EXERCISE INSTRUCTIONS:
Copy each line of the material in which the word "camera" appears.

** Opening DATA SHOWN block **

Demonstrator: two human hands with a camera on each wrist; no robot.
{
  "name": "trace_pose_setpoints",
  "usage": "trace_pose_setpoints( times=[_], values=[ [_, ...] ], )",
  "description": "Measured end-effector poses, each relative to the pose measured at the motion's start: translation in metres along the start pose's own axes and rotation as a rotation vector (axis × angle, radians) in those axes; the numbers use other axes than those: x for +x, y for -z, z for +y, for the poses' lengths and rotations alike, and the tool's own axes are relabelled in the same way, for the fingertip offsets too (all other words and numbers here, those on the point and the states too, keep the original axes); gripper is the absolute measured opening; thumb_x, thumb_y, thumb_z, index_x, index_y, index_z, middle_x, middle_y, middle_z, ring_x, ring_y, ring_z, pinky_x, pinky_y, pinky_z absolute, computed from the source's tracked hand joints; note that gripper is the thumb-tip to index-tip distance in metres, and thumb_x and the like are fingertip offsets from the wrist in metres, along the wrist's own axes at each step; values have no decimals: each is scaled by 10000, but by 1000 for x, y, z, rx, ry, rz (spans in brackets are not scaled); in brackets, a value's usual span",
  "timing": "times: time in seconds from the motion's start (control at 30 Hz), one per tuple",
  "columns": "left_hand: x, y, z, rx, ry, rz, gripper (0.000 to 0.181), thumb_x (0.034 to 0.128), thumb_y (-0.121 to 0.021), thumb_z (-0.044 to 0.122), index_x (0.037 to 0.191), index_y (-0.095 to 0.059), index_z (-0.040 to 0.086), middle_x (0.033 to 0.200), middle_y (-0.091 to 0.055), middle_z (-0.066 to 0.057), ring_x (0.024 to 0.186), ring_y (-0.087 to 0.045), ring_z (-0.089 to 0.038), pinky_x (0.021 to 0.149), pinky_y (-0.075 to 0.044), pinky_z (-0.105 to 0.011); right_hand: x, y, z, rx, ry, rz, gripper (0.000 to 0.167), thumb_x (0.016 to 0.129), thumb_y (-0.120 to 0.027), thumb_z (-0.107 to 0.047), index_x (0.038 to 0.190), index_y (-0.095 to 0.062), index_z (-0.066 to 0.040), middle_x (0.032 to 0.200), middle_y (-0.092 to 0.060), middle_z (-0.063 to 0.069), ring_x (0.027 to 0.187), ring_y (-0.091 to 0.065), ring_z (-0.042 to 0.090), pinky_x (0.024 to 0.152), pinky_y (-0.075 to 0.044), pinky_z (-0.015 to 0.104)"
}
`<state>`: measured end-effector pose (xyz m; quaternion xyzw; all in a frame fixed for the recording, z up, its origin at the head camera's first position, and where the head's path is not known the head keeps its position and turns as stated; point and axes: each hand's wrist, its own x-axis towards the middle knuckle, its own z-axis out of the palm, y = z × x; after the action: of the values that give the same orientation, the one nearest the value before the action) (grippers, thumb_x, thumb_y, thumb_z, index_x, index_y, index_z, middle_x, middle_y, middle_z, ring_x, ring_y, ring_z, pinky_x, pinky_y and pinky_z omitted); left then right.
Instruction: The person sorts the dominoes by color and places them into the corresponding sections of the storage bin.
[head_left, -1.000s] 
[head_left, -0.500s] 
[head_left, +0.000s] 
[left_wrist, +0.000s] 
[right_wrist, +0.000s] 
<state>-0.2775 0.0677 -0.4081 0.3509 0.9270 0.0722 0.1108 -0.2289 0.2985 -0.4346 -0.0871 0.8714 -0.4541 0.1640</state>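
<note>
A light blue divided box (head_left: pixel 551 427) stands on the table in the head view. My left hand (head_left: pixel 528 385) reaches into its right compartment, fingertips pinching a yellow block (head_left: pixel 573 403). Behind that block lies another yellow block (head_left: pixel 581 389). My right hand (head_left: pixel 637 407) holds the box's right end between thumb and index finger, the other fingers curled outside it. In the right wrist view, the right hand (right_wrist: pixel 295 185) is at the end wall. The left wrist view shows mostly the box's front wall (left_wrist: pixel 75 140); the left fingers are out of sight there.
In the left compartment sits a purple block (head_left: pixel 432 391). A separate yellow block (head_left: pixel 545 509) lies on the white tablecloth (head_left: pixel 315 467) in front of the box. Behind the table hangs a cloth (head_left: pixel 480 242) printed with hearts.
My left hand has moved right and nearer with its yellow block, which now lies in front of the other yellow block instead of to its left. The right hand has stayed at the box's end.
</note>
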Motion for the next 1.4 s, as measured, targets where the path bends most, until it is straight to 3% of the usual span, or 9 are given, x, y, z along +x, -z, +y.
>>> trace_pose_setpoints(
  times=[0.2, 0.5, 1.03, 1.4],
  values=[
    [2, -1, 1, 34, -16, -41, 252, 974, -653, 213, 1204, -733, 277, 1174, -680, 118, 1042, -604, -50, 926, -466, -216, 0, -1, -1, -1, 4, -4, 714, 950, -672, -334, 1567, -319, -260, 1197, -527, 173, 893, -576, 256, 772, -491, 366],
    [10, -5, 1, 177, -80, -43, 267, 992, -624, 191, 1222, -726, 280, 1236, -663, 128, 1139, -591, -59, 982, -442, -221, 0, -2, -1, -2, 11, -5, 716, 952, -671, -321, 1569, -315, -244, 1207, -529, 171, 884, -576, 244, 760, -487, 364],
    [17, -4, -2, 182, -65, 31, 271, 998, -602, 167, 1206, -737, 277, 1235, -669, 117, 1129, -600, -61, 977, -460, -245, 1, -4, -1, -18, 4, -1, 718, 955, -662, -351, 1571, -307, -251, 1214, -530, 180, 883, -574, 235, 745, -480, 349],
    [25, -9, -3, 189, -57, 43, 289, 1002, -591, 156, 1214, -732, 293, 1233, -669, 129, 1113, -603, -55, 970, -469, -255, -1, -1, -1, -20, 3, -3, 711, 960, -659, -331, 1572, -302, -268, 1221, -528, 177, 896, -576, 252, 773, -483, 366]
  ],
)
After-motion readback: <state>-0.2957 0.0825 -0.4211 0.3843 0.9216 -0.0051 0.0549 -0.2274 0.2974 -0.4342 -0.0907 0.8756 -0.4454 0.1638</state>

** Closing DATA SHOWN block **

RESULT:
Demonstrator: two human hands with a camera on each wrist; no robot.
`<state>`: measured end-effector pose (xyz m; quaternion xyzw; all in a frame fixed for the recording, z up, its origin at the head camera's first position, and where the head's path is not known the head keeps its position and turns as stated; point and axes: each hand's wrist, its own x-axis towards the middle knuckle, its own z-axis out of the palm, y = z × x; after the action: of the values that give the same orientation, the one nearest the value before the action) (grippers, thumb_x, thumb_y, thumb_z, index_x, index_y, index_z, middle_x, middle_y, middle_z, ring_x, ring_y, ring_z, pinky_x, pinky_y and pinky_z omitted); left then right.

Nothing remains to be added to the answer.